◆ AIM OF THE TASK ◆
Repeat the listing in full, word for word.

◆ PROVIDED DATA ◆
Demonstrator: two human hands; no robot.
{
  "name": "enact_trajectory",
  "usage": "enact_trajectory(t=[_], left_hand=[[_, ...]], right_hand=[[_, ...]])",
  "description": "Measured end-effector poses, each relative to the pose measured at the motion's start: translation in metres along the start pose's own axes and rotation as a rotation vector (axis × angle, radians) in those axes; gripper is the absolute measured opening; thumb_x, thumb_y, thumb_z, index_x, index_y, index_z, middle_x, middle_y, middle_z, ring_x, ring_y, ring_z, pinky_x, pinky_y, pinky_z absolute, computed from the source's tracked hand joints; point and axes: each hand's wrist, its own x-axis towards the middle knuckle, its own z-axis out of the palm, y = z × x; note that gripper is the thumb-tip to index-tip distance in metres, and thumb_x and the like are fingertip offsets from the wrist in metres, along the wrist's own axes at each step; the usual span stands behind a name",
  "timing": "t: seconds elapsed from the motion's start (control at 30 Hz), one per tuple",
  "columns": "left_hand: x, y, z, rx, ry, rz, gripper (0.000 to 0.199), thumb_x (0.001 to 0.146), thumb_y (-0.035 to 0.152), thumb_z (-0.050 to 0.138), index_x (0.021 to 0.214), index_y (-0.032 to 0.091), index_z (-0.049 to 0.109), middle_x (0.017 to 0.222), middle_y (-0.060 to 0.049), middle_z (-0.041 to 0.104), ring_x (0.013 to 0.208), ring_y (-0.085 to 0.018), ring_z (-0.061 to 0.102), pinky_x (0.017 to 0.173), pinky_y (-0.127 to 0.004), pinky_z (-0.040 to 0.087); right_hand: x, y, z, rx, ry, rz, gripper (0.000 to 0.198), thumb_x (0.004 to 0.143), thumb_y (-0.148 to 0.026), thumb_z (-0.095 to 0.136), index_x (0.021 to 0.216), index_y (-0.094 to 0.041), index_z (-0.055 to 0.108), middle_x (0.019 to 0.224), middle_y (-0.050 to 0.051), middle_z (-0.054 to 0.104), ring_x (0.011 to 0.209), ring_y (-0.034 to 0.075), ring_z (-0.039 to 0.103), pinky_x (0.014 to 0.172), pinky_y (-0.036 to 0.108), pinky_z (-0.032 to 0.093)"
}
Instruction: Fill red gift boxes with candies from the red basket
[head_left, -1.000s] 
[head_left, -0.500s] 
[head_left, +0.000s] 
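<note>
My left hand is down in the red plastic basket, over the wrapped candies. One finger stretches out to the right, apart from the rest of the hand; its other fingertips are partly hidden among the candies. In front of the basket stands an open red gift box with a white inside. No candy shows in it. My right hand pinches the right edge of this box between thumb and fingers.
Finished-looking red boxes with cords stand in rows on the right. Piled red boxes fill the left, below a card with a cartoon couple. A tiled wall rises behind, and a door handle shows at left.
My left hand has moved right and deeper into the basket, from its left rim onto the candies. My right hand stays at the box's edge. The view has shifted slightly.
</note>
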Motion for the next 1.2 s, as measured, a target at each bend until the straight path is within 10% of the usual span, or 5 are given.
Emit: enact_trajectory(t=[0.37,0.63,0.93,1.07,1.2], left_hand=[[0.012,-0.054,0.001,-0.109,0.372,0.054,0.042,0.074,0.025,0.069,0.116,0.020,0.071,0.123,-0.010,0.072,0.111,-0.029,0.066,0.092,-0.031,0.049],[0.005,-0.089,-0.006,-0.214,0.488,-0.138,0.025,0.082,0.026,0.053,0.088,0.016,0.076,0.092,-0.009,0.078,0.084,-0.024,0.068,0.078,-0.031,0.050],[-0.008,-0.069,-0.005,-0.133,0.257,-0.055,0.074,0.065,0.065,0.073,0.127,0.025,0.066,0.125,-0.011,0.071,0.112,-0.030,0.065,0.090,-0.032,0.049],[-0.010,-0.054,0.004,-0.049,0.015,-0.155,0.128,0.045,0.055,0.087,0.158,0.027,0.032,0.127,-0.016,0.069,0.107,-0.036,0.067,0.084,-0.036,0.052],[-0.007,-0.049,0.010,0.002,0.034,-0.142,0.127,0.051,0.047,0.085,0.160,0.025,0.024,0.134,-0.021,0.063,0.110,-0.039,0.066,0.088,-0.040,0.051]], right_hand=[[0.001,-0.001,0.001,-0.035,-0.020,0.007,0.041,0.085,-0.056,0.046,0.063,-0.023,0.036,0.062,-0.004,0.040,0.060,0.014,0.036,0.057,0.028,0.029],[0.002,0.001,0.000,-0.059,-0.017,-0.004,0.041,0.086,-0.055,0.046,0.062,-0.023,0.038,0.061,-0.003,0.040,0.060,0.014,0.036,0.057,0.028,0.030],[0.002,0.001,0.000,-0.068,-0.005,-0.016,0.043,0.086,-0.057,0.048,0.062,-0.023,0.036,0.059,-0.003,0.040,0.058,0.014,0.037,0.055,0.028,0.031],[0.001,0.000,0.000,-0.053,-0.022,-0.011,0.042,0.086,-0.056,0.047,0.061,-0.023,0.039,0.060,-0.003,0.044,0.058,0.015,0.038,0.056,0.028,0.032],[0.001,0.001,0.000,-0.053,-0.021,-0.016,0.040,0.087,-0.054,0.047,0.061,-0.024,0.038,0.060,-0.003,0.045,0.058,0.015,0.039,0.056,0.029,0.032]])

◆ ANSWER BELOW ◆
Demonstrator: two human hands; no robot.
{
  "name": "enact_trajectory",
  "usage": "enact_trajectory(t=[_], left_hand=[[_, ...]], right_hand=[[_, ...]])",
  "description": "Measured end-effector poses, each relative to the pose measured at the motion's start: translation in metres along the start pose's own axes and rotation as a rotation vector (axis × angle, radians) in those axes; gripper is the absolute measured opening; thumb_x, thumb_y, thumb_z, index_x, index_y, index_z, middle_x, middle_y, middle_z, ring_x, ring_y, ring_z, pinky_x, pinky_y, pinky_z absolute, computed from the source's tracked hand joints; point and axes: each hand's wrist, its own x-axis towards the middle knuckle, its own z-axis out of the palm, y = z × x; note that gripper is the thumb-tip to index-tip distance in metres, and thumb_x and the like are fingertip offsets from the wrist in metres, along the wrist's own axes at each step; the usual span stands behind a name",
  "timing": "t: seconds elapsed from the motion's start (control at 30 Hz), one per tuple",
  "columns": "left_hand: x, y, z, rx, ry, rz, gripper (0.000 to 0.199), thumb_x (0.001 to 0.146), thumb_y (-0.035 to 0.152), thumb_z (-0.050 to 0.138), index_x (0.021 to 0.214), index_y (-0.032 to 0.091), index_z (-0.049 to 0.109), middle_x (0.017 to 0.222), middle_y (-0.060 to 0.049), middle_z (-0.041 to 0.104), ring_x (0.013 to 0.208), ring_y (-0.085 to 0.018), ring_z (-0.061 to 0.102), pinky_x (0.017 to 0.173), pinky_y (-0.127 to 0.004), pinky_z (-0.040 to 0.087); right_hand: x, y, z, rx, ry, rz, gripper (0.000 to 0.198), thumb_x (0.004 to 0.143), thumb_y (-0.148 to 0.026), thumb_z (-0.095 to 0.136), index_x (0.021 to 0.216), index_y (-0.094 to 0.041), index_z (-0.055 to 0.108), middle_x (0.019 to 0.224), middle_y (-0.050 to 0.051), middle_z (-0.054 to 0.104), ring_x (0.011 to 0.209), ring_y (-0.034 to 0.075), ring_z (-0.039 to 0.103), pinky_x (0.014 to 0.172), pinky_y (-0.036 to 0.108), pinky_z (-0.032 to 0.093)"
}
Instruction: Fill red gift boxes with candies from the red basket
[head_left, -1.000s] 
[head_left, -0.500s] 
[head_left, +0.000s] 
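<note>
My left hand is down in the red plastic basket, over the wrapped candies. One finger stretches out to the right, apart from the rest of the hand; its other fingertips are partly hidden among the candies. In front of the basket stands an open red gift box with a white inside. No candy shows in it. My right hand pinches the right edge of this box between thumb and fingers.
Finished-looking red boxes with cords stand in rows on the right. Piled red boxes fill the left, below a card with a cartoon couple. A tiled wall rises behind, and a door handle shows at left.
My left hand has moved right and deeper into the basket, from its left rim onto the candies. My right hand stays at the box's edge. The view has shifted slightly.
</note>
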Motion for the next 1.2 s, as measured, a target at each bend until the straight path is within 10% of the usual span, or 5 are given.
Emit: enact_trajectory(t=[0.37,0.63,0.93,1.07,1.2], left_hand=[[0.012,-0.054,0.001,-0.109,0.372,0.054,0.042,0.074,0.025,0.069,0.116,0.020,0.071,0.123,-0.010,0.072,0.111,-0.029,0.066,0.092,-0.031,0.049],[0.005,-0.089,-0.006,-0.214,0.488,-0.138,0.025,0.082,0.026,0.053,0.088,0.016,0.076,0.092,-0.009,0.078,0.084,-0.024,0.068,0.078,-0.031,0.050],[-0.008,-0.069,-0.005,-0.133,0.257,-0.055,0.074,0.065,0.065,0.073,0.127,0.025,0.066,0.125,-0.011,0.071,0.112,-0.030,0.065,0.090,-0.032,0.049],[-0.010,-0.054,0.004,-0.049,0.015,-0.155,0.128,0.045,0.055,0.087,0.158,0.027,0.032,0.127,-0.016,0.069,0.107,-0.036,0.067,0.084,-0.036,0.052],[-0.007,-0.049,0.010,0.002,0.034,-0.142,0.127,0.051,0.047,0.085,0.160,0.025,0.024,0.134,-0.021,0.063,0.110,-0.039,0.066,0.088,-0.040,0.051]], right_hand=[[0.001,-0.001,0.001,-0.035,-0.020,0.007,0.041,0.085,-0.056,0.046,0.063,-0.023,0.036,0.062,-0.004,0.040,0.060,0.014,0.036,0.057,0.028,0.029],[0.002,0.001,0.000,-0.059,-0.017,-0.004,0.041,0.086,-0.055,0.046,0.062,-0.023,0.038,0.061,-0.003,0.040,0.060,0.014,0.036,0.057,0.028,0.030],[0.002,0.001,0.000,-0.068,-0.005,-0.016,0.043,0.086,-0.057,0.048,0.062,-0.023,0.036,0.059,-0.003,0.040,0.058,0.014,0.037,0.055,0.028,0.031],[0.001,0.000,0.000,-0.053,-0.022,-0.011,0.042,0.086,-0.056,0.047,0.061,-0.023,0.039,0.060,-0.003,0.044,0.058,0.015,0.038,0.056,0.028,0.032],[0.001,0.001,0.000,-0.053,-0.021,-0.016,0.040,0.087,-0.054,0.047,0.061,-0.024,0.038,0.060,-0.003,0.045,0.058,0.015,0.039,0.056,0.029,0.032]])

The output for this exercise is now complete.